Colds are boring. You never get anything done while you have one, not work, not good rest, not a lick of thinking. They’re such a burden. They never like what you feed them, so you have to keep feeding them a variety of foods (or is that just me?). And they always show up at the wrong time.

What’s that all about? at: pam(at)

It is important to note that A) it was not an accident; B) I am almost totally recovered; and C) I had a lot of fun.

Road construction crews have been working on the highway improvements along our little stretch of pavement. Right now, they’re scraping and leveling the land along the south side of the road, our side. As I’ve watched their progress I’ve thought three things: 1) Wow, this is changing everything; 2) Wow, this is a pain in the butt; and 3) Oh man, I sooo want to gallop my horse over the dirt humps and swoops they’re making.

I couldn’t take it anymore, and Wednesday I became a galloping vigilante to pursue that third thought.

Surreptitiously, I tacked up Jilly while waiting for the crews shut down for the day. Cooper and I (and the horse) took a casual stroll to the north fence line to make certain the coast was clear. Nary a worker was in sight and the machinery was quiet, so (and this was the only truly bad part) I put Cooper in the house because I didn’t want him along the highway … and he can’t keep up with a galloping horse anyway, poor little brick bullet that he is.

I got out onto the dirt stretch, let my horse trot for a bit to warm up her muscles and acclimate her brain to all the highway traffic and construction stuffs, and then we were off. There was wind and thundering feet and dust and breathing like a race horse.

It was exhilarating and I’d love to say that we galloped forever, but I have to say, that the two of us are seriously out of shape, so all that exhilarating stuff occurred for as long as, and only whenever, we had enough oxygen for it. So we galloped like a Hollywood scene aching for a little dramatic background music to accentuate the wind in our hair and thunder of Jilly’s hooves. Then we’d walk gasping like fish out of water. Then gallop. Then gasp.

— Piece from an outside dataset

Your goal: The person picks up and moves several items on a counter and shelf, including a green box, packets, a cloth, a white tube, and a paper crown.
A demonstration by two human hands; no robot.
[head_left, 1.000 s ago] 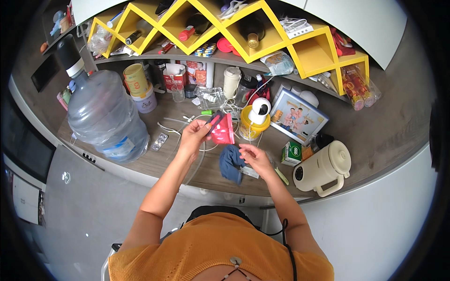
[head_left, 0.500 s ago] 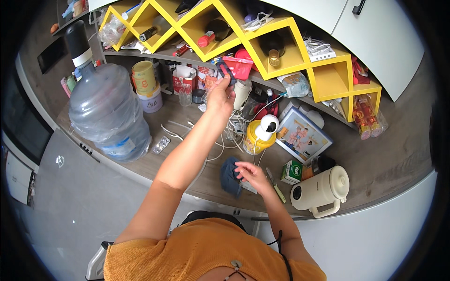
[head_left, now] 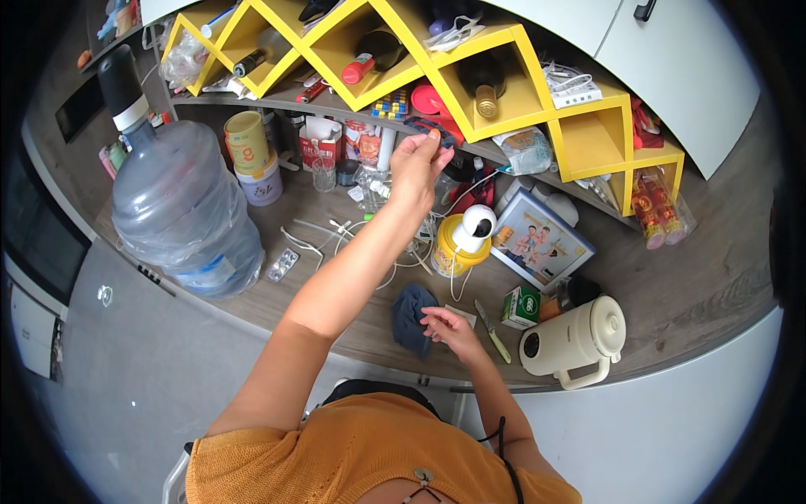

During the walking parts, we did a pretty good job pretending that we were out strolling along because we wanted to check out the scenery. We do have some pride. And I made sure we always had enough air to gallop the swoopy parts. That was the purpose of mission after all.

I figure we went about 3.5 miles, plus the another .75 miles with Cooper (to make amends I retrieved him from the house, and we took him down to the creek for a swim).

Jilly, who John calls the hippo, and I (if he has a nickname for me, he wisely keeps it to himself) were a tad bit stiff-muscled the next day. She seemed to be pretty well recovered yesterday, though I have a few spots like my hips and those pesky core muscles that still feel a little tweeky.

But it was totally worth it.

My PSA for the day is this though: Physical fitness is a precious thing. Don’t squander it on junk food and a good brisk sit. Keep it, cherish it, let it know you appreciate it. If you’ve lost it or killed it off with neglect or let it age away at an accelerated rate, go build yourself some new fitness. Feed it properly. It may not be like the original fitness, but it’s better than no fitness. Hold it and squeeze it and pet it, and call it George if you have to, to make it feel loved and appreciated.